How to Stop the Hunting Tradition

Hunting is an archaic activity that does nothing other than give its participants an excuse to bear arms and hurt nature’s creatures. Stopping these senseless traditions is as easy as exposing these people as the brutal, animal hating, gun toting rednecks they are. How do we do this?

  1. Start Small – Before trying to destroy hunting in a large country like the United States which is deep with outdoor traditions, start with a smaller country such as the United Kingdom. Using the Scientific Method, establish it as your control and try out a number of ideas you feel can lead to outlawing the barbaric outdoor lifestyle. Start by seeking the outran ban of a very specific species of animal that people are sympathetic to. In the case of the UK, for example, you can use the medieval class system and how it ties to oppression as a great reason to ban fox hunting. If that doesn’t work, throw in the fact the foxes will die in a brutal manner because of the use of dogs since, as we all know, mother nature is the most humane of all killers…not people nor pets.
  2. Divide and Conquer – This concept is nothing new. Take a large group such as outdoors enthusiasts and divide them into increasingly smaller groups. Start by dividing them into hunting and trapping camps. Then move on to dividing hunting into deer hunters, turkey hunters and the like. Then do your best to turn those groups against one another by suggesting whitetail deer are much more of a challenge to hunt than turkey. Encourage the proliferation of region and species specific online communities. In this manner, mis-information they give about us so-called “antis” will be limited to those communities. Be sure to perpetuate the stereotype that hunting is an activity for only the manliest of white, anglo-saxon protestants. The last thing we need is the additional contention that women, blacks and Mexicans could bring to the table.
  3. Turn Them into Monsters – It’ll be much easier to outlaw outdoor activities if the participants are looked upon negatively by the general public. The best part of this is you can often profit off of this activity by making things like stickers of the Confederate Flag, bullet holes or of phrases like “if it’s brown it’s down”. Then make sure others take note during hunting season as these hillbillies sport the elk or deer they shoot uncovered in the back of their pick-up or trailer. After that, find a few sensational idiots in the outdoor community such as felons and poachers and create as much publicity around their situations as possible. When that doesn’t work, hit the public with obscure facts or outright fabrications of so-called “scientific evidence” that clearly show that hunting does nothing to curb wildlife populations and even exposes those populations to hard hitting diseases that could decimate their already “managed” populations.

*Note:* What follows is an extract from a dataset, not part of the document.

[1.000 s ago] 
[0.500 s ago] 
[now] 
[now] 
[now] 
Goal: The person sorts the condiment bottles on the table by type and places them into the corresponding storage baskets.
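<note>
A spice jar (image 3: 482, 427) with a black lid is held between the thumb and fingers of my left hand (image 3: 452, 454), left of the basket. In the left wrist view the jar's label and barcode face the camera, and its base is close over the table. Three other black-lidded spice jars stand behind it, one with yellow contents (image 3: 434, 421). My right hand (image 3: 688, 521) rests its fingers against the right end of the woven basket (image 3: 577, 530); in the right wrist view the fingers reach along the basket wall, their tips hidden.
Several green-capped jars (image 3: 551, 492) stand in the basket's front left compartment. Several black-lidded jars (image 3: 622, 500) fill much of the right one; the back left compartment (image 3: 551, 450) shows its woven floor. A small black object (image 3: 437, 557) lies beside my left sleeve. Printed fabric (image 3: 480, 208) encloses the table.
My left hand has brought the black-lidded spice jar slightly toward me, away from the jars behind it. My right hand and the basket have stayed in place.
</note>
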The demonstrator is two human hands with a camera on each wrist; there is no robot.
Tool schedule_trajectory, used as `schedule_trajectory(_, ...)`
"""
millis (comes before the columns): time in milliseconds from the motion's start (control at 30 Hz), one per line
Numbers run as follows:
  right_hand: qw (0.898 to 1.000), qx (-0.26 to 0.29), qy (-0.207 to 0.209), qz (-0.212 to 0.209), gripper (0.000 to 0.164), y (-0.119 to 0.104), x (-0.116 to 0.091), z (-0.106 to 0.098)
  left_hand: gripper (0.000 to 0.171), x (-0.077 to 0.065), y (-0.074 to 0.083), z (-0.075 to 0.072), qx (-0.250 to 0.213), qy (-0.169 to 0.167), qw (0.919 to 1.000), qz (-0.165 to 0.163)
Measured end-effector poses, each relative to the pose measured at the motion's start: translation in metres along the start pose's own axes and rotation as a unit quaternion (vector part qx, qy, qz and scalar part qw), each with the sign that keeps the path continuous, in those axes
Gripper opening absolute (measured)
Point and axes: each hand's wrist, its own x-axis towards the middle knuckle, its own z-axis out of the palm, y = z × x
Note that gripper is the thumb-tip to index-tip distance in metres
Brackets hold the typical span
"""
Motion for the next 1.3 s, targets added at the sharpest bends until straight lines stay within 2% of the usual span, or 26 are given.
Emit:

  4. Find Sympathetic Businesses and Organizations – When the above doesn’t work, get a few so-called “non-profits” who can fight these barbarians using public donations. If you can, do some clever things like get companies that provide common, everyday products like dog food to donate part of their revenues to those same non-profits. Outdoorsmen are pretty dumb and won’t dig deep enough to find out that the product they just bought is actually working against them. These non-profits also bring the added benefit of having Washington D.C. lobbyists at their disposal. These groups are great at working the political circuit and the art of the amendment. That’s right, our lobbyist friends have found crafty ways to attach anti-hunting legislation to bills that have nothing to do with hunting or the outdoors! While all that is going on, we need to point out at every chance we get that our non-profit partners and leaders in business are responsible for the massive turn around in game populations throughout the country. Hunters will lie and suggest the government – through hunting and fishing licenses – are responsible which, of course, is a lie.
  5. Hit Hollywood Hard – Let’s face it, there is no denying the influence that Hollywood and celebrity actors have on the general public. Many of these same celebrity actors tote around their pets and even dress them up like real people. Find the biggest names in Hollywood you can to take up our cause and publicly humiliate these neanderthals. Don’t forget, these same celebrities have deep pockets and relationships with influential people such as judges and politicians. If Hollywood can get Obama elected, damn it, they can help us outlaw hunting!
  6. Outlaw Their Tools – Fact is these bozo’s can’t kill or harm an animal if we take away the very tools they depend on. First try hitting them where it hurts most by taking away their guns. If you can’t ban firearms outright, first try to outlaw automatic weapons. Turn it into an issue of public safety deflecting the issue of hunting. Be sure to point to the escalating crime in your area as a reason to get rid of these radical firearms. Once you get automatic guns outlawed, just start climbing the ladder to handguns, shotguns and rifles. While you work on the firearms bans be creative and consider trying to obtain the outright ban of ammunition. Maybe even sue a firearms or ammunition manufacturer for the death of some pour soul in some big city…it doesn’t matter that hunting wasn’t involved.
  7. Give Them Something Else To Do – If all of the above fails, one thing we have in our hip pocket is that hunting is on the decline. We need to continue pushing distractions such as mobile phones, the Internet and gaming devices like the Wii and Playstation 3. Fact is, kids would rather text, update their Facebook status, or play computer games against each other. This is our Plan B. These hunting fools are too stupid to realize how drastic the decline in hunting licenses are and the positive effect it will have for us moving forward.